Repeat the listing beneath this line exactly, keeping every character.
========================================
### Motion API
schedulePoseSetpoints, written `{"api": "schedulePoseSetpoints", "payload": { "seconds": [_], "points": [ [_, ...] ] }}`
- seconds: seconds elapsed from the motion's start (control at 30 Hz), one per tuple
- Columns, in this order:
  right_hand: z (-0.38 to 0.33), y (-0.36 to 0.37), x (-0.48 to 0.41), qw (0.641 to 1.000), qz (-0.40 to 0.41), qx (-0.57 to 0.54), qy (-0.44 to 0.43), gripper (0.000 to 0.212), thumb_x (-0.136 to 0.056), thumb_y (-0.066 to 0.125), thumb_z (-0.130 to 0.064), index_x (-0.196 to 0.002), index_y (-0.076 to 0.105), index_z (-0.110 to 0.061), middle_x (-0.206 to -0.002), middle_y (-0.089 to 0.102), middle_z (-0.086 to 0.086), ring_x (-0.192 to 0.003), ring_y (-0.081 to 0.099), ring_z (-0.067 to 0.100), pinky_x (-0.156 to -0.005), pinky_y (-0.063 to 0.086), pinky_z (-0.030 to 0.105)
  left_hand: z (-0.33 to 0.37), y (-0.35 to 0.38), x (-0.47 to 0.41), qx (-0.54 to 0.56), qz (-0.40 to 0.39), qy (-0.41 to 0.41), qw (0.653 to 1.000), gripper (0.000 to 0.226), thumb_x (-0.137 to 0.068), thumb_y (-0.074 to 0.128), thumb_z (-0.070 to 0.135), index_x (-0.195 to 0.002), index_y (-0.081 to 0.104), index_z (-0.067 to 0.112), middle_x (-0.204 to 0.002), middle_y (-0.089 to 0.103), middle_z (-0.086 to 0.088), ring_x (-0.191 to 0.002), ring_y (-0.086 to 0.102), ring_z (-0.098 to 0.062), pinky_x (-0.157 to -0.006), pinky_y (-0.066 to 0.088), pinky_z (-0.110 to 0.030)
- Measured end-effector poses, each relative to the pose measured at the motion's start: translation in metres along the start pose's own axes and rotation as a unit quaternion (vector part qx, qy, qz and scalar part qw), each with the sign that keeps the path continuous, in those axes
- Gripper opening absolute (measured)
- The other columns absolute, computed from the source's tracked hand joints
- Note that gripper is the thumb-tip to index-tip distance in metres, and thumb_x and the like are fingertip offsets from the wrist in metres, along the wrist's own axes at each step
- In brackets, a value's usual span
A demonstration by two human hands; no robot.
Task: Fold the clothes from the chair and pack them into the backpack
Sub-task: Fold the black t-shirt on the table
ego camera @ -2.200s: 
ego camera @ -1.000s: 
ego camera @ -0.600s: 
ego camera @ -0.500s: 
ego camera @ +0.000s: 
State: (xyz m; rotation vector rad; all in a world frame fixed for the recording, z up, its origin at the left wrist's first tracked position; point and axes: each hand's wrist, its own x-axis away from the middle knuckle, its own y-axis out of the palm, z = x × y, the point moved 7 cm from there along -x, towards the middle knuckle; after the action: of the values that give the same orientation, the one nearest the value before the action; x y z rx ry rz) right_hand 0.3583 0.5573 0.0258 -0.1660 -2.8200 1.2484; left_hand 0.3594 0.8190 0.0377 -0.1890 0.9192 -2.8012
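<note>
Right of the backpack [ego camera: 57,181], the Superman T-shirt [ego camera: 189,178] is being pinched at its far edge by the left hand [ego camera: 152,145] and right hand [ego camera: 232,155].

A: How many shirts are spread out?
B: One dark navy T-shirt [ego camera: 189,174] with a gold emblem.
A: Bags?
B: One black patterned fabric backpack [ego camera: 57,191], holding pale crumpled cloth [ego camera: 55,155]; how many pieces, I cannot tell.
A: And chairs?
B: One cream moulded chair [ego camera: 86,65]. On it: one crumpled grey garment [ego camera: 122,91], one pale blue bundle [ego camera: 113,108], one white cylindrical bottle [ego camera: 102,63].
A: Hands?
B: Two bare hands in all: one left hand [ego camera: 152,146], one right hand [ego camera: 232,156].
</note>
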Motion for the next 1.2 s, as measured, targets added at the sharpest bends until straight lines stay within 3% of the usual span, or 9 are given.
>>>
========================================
Finished exercise:
### Motion API
schedulePoseSetpoints, written `{"api": "schedulePoseSetpoints", "payload": { "seconds": [_], "points": [ [_, ...] ] }}`
- seconds: seconds elapsed from the motion's start (control at 30 Hz), one per tuple
- Columns, in this order:
  right_hand: z (-0.38 to 0.33), y (-0.36 to 0.37), x (-0.48 to 0.41), qw (0.641 to 1.000), qz (-0.40 to 0.41), qx (-0.57 to 0.54), qy (-0.44 to 0.43), gripper (0.000 to 0.212), thumb_x (-0.136 to 0.056), thumb_y (-0.066 to 0.125), thumb_z (-0.130 to 0.064), index_x (-0.196 to 0.002), index_y (-0.076 to 0.105), index_z (-0.110 to 0.061), middle_x (-0.206 to -0.002), middle_y (-0.089 to 0.102), middle_z (-0.086 to 0.086), ring_x (-0.192 to 0.003), ring_y (-0.081 to 0.099), ring_z (-0.067 to 0.100), pinky_x (-0.156 to -0.005), pinky_y (-0.063 to 0.086), pinky_z (-0.030 to 0.105)
  left_hand: z (-0.33 to 0.37), y (-0.35 to 0.38), x (-0.47 to 0.41), qx (-0.54 to 0.56), qz (-0.40 to 0.39), qy (-0.41 to 0.41), qw (0.653 to 1.000), gripper (0.000 to 0.226), thumb_x (-0.137 to 0.068), thumb_y (-0.074 to 0.128), thumb_z (-0.070 to 0.135), index_x (-0.195 to 0.002), index_y (-0.081 to 0.104), index_z (-0.067 to 0.112), middle_x (-0.204 to 0.002), middle_y (-0.089 to 0.103), middle_z (-0.086 to 0.088), ring_x (-0.191 to 0.002), ring_y (-0.086 to 0.102), ring_z (-0.098 to 0.062), pinky_x (-0.157 to -0.006), pinky_y (-0.066 to 0.088), pinky_z (-0.110 to 0.030)
- Measured end-effector poses, each relative to the pose measured at the motion's start: translation in metres along the start pose's own axes and rotation as a unit quaternion (vector part qx, qy, qz and scalar part qw), each with the sign that keeps the path continuous, in those axes
- Gripper opening absolute (measured)
- The other columns absolute, computed from the source's tracked hand joints
- Note that gripper is the thumb-tip to index-tip distance in metres, and thumb_x and the like are fingertip offsets from the wrist in metres, along the wrist's own axes at each step
- In brackets, a value's usual span
A demonstration by two human hands; no robot.
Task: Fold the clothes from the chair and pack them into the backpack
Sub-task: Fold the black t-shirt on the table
ego camera @ -2.200s: 
ego camera @ -1.000s: 
ego camera @ -0.600s: 
ego camera @ -0.500s: 
ego camera @ +0.000s: 
State: (xyz m; rotation vector rad; all in a world frame fixed for the recording, z up, its origin at the left wrist's first tracked position; point and axes: each hand's wrist, its own x-axis away from the middle knuckle, its own y-axis out of the palm, z = x × y, the point moved 7 cm from there along -x, towards the middle knuckle; after the action: of the values that give the same orientation, the one nearest the value before the action; x y z rx ry rz) right_hand 0.3583 0.5573 0.0258 -0.1660 -2.8200 1.2484; left_hand 0.3594 0.8190 0.0377 -0.1890 0.9192 -2.8012
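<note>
Right of the backpack [ego camera: 57,181], the Superman T-shirt [ego camera: 189,178] is being pinched at its far edge by the left hand [ego camera: 152,145] and right hand [ego camera: 232,155].

A: How many shirts are spread out?
B: One dark navy T-shirt [ego camera: 189,174] with a gold emblem.
A: Bags?
B: One black patterned fabric backpack [ego camera: 57,191], holding pale crumpled cloth [ego camera: 55,155]; how many pieces, I cannot tell.
A: And chairs?
B: One cream moulded chair [ego camera: 86,65]. On it: one crumpled grey garment [ego camera: 122,91], one pale blue bundle [ego camera: 113,108], one white cylindrical bottle [ego camera: 102,63].
A: Hands?
B: Two bare hands in all: one left hand [ego camera: 152,146], one right hand [ego camera: 232,156].
</note>
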Motion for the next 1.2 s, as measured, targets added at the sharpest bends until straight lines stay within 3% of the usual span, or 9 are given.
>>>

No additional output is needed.